Linux not being the mainstream OS for gaming is not a reason for making it harder for game devs and users. The amount of games natively ported to Linux is constantly increasing, sure it is not a fast growth but it is indeed growing. Valve recommended Ubuntu because it is the easiest distro for newcomers from Windows and Mac. In my personal case I don’t want to use Windows 10 due to the spynet it is and the horrible update mechanism it has, I also know someone who is really tired of Windows for the same reasons and wants to migrate to Linux, but if that person finds out that most games do not work out of the box (and other kinds of 32-bit software) then that means we don’t have a real alternative.

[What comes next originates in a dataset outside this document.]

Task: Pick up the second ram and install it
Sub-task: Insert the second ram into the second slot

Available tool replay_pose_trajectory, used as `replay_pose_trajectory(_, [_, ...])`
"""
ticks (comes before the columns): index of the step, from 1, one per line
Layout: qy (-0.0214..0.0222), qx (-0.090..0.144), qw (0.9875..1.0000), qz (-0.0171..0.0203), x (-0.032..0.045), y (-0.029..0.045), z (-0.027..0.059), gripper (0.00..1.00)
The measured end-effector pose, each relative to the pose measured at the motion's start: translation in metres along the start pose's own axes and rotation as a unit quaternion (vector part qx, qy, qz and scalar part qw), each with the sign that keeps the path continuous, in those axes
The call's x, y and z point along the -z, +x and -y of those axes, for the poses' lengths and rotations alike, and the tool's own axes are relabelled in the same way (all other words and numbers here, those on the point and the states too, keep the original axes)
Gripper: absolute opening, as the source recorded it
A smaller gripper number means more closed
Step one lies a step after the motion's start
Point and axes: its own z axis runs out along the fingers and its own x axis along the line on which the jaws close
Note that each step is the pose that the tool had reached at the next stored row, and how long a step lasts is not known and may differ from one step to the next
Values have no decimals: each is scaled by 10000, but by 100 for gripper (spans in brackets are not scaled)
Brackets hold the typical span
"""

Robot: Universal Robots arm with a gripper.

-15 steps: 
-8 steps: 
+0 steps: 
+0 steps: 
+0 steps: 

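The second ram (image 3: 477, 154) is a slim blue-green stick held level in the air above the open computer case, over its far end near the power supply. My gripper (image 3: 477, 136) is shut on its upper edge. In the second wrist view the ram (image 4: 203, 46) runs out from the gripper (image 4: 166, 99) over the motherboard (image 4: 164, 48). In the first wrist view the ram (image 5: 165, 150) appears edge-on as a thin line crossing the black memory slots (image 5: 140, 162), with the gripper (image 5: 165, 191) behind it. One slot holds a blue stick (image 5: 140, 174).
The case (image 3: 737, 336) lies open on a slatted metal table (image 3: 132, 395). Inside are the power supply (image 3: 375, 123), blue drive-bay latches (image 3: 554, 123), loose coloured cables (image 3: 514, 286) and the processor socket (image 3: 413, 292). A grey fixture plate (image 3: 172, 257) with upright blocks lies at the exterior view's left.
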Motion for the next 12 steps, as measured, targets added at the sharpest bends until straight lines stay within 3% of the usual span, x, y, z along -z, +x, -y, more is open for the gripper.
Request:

Ubuntu always had a reason for existing on the Linux world, to be an easy to use distro for people that want to escape from Windows and Mac but still want a convenient way of using their computers. I don’t want to see Ubuntu get less user-friendly at a time more and more users are migrating to a platform that respects user privacy and free software. And Ubuntu is still the easiest to use Linux distro that maintains a nice balance of both stability and new software, a sweet spot that really hasn’t been reached by any other distro that I know of.

Yeah, a desktop supporting all kind of games is -ceteris paribus- surely a better desktop, but my point is that things like moving forward Wayland to get decent hi/multi-dpi support, improving packaging and distribution, etc. are more important than gaming for the desktop, they are BASIC. These deficiencies probably alienate more users than the inability to game. Then, it’s up to you to buy the resource allocation argument or not. I closely follow development on the Gnome front and I decided to buy it because I realize how scarce paid resources are (by Gnome Foundation, Red Had, Canonical, etc). Maybe Canonical is “killing” the desktop or whatever, but it doesn’t feel like that to me. Also, try convince people to abandon the “new day new distro” program and organize around useful stuff like a repo of community-supported gaming libraries, for example.

Although games are probably more widely used by the desktop community at large, I know from experience that there are a lot of small companies that rely on software to run their businesses whose vendor long ago went out of business themselves. Those software programs are NEVER going to be translated to 64-bit and many small businesses just don’t have the resources or the time to convert to newer, supported programs (if it works, don’t fix it). Linux itself had a similar issue some years back when they dropped 16-bit support from the kernel. That issue hit me as well as I still have a lot of Win16 programs I run for which I can find no equivalents. There was enough backlash on that decision that 16-bit support was put back into the kernel. I hope Canonical pays attention to this history.